Apr 29, 2009 09:45 GMT  ·  By

With the added flexibility it provides, congruently with cost reductions and the management simplification, Cloud adoption is accelerating among enterprises. The general trend is to rely increasingly on applications, operating systems, and additional software solutions as services served online rather than on-premise. Even mission-critical resources are transitioned to the Cloud because of inherent benefits related to scalability and the pay-for-what-you-use model. By 2012 market analysis firm IDC indicates that spending on Cloud services will grow to no less than $42 billion. In Microsoft's perspective no company will embrace the Cloud exclusively. Instead, the Redmond company indicates that hybrid strategies will be used, marriages of public and private Clouds.

“Very few companies will rely either 100 percent on public cloud providers or 100 percent on in-house infrastructure,” revealed Bob Kelly, corporate vice president of Infrastructure Server Marketing at Microsoft Corp. “Microsoft is working toward an integrated approach that bridges on-premises datacenters and the external cloud, which offers our customers the benefits of both approaches.”

Private Clouds imply the traditional approach of running applications and additional resources on on-site servers. Microsoft does provide enterprises with a range of resources that will enable them to build private Clouds, from virtualization, to server OSes and to automated management and utility-billing models. But what the company won't do is license Windows Azure for private Clouds. Microsoft's very on Cloud operating system will only be available on its datacenters, and will not be offered to any third parties. For on-premise deployments the software giant is pointing to solutions such as Windows Server, which is designed to stretch into the Cloud, and which will play nice with Windows Azure.

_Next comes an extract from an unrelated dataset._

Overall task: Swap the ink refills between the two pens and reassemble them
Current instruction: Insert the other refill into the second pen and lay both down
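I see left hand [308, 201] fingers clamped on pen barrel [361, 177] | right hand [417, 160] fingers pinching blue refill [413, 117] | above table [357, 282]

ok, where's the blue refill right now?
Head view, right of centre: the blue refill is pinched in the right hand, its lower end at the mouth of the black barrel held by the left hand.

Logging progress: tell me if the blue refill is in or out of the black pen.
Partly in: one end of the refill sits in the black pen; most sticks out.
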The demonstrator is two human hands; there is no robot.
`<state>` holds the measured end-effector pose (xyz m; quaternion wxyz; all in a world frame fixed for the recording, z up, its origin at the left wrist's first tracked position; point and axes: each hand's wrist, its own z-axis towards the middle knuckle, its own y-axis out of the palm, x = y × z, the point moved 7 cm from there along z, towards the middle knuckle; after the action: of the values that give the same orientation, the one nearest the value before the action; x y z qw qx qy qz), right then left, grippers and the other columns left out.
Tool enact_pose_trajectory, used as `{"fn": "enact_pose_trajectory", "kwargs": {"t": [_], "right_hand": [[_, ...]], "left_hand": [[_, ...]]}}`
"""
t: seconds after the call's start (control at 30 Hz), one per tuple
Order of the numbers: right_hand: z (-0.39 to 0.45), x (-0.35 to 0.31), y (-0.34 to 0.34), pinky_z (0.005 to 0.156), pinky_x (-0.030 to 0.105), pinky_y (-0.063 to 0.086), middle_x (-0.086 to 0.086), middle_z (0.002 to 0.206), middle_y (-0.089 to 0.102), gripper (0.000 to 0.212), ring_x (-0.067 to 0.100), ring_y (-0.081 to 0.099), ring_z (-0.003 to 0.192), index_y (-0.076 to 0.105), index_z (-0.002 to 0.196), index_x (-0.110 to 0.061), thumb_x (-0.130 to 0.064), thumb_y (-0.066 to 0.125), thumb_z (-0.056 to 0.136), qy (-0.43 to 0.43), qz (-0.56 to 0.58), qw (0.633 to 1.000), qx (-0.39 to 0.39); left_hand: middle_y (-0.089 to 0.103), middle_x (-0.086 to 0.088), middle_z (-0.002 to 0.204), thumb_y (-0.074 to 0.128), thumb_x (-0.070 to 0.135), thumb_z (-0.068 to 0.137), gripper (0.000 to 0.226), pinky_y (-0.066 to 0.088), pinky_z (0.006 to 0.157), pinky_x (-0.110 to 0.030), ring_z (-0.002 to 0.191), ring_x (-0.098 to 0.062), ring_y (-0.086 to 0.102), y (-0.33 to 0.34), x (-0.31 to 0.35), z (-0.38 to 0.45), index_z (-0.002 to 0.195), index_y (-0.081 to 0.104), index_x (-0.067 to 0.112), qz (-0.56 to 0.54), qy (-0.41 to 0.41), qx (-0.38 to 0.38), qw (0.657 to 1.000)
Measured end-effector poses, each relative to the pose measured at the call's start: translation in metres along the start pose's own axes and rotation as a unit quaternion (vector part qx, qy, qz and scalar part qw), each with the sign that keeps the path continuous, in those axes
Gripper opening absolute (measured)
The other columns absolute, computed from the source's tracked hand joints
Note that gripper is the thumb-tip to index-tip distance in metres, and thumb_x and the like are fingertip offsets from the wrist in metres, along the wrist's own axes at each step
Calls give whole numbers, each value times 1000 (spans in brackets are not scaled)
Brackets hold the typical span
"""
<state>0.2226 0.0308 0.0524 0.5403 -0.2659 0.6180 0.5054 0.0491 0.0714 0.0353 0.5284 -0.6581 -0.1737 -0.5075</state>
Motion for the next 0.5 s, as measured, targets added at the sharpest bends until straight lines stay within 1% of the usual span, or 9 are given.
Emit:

“Our goal is to give businesses the choice of running applications on-site, in the cloud or using a combination of the two,” Kelly added. “This hybrid model gives customers the best of both worlds — the scale and convenience of a public cloud and the control and reliability of on-premises software — and lets them move fluidly between the two based on their needs. It provides customers an on-ramp from their current IT environment to the cloud.”